TIP: The closer together your knees are, the harder the pose will be; the further away, the easier.
Step 2: Lift body up Lift your body up so you're "standing" on your knees, with your shins and feet still on the floor behind you.
Step 3: Put hands on hips Put your hands on your hips. Shift your hips a little bit forward as you expand your chest up and a little bit back.
Step 4: Grab heels Curl your toes under your feet to elevate your heels, and reach back with your right hand to grab your right heel, then your left hand to grab your left heel, expanding your chest even more.
TIP: If you have trouble reaching your heels, place your hands on your hips and gently press you hips forward, and lift your chest.

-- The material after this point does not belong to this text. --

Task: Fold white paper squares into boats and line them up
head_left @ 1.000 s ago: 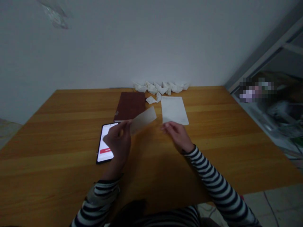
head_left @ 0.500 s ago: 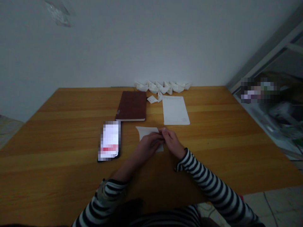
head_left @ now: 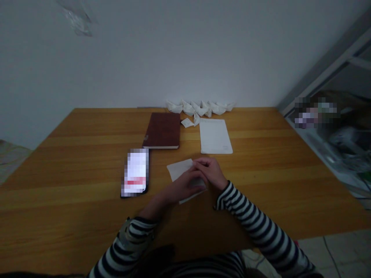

Step 5: Point toes Point your toes so the tops of your feet come back to the floor and the heels—and your hands—are closer to the ground again. If it feels good to drop your head back, do so. If it feels uncomfortable, look either up or straight ahead to protect your neck.
Step 6: Hold pose Hold the pose for 5 to 10 even, natural breaths.
Step 7: Release pose Release the pose by scooping your belly inward to support your lower back as you lift back to upright, then fold forward and rest your forehead on the mat for a few breaths. Feel better? Spit once for 'no' and twice for 'yes.'
FACT: In 1856, U.S. Secretary of War Jefferson Davis imported 75 camels to serve as Army "pack mules" in arid Texas.